FTC Merger Challenge Denied

July 12, 2024

Delaware Law Amendments Affect M&A

For only the second time in a decade, an FTC merger challenge regarding a hospital has been denied. As reported in the Holland & Knight Antitrust Blog, the judge ruled against the Federal Trade Commission’s motion to enjoin Novant Health Inc.’s $320 million acquisition of Community Health Systems Inc. 

The decision did not hinge on how the FTC proposed to define the relevant geographic market. The court found that the proposed acquisition would result in market shares and market concentration that trigger a presumption that it would harm competition.
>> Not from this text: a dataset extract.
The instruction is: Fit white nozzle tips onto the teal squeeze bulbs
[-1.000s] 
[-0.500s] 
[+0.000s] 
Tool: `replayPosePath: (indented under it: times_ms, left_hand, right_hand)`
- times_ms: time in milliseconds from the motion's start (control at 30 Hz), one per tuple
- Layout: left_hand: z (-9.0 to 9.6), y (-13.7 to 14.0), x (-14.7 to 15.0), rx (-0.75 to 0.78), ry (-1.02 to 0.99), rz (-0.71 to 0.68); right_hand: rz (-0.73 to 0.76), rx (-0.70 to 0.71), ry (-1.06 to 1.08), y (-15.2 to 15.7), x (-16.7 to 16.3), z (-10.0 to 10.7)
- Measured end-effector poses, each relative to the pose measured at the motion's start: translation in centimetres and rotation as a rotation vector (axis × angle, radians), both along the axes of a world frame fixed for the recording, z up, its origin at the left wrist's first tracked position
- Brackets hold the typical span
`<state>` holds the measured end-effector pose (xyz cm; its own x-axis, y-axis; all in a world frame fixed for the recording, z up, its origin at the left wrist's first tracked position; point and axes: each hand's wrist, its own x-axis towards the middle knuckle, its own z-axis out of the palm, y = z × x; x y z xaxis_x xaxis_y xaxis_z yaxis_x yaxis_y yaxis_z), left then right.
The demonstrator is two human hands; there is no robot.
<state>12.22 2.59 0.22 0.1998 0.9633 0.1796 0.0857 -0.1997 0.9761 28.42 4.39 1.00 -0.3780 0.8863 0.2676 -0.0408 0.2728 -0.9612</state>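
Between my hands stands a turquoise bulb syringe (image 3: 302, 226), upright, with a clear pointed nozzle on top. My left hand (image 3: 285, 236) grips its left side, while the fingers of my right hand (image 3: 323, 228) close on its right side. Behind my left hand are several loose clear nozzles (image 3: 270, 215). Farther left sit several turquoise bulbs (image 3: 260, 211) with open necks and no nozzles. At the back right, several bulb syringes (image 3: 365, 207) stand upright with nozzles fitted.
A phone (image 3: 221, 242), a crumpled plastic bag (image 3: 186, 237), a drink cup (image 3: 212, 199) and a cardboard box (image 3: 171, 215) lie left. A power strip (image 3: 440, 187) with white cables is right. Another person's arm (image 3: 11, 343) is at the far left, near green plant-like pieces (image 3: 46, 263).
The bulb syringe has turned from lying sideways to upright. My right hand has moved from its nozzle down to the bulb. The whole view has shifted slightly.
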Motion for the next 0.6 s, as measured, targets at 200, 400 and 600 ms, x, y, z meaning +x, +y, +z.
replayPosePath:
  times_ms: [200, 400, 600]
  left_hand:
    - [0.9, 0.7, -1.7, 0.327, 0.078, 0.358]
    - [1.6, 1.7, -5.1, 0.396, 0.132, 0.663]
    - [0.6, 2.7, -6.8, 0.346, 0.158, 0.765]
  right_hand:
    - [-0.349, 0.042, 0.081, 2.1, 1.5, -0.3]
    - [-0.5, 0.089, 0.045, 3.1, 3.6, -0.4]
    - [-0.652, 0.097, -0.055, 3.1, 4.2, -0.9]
Nevertheless, the court okayed the merger based on the “failing firm” defense, in which the party must prove a “grave probability” of failure, “dim or nonexistent” reorganization prospects, and that the acquirer is the “only available purchaser.” 

According to current Merger Guidelines, “[t]his defense applies when the assets to be acquired would imminently cease playing a competitive role in the market even absent the merger.” Because it is a defense, it is typically asserted in response to arguments that the proposed merger is anti-competitive.

The FTC has already filed a notice of appeal to the U.S. Court of Appeals for the Fourth Circuit. The application of the failing firm defense will likely be a principal issue on appeal.

According to the Holland & Knight Blog, if the Fourth Circuit upholds the application of the defense, other struggling hospitals can be expected to view the decision as providing a potential path to surviving an antitrust challenge to an acquisition by a competitor.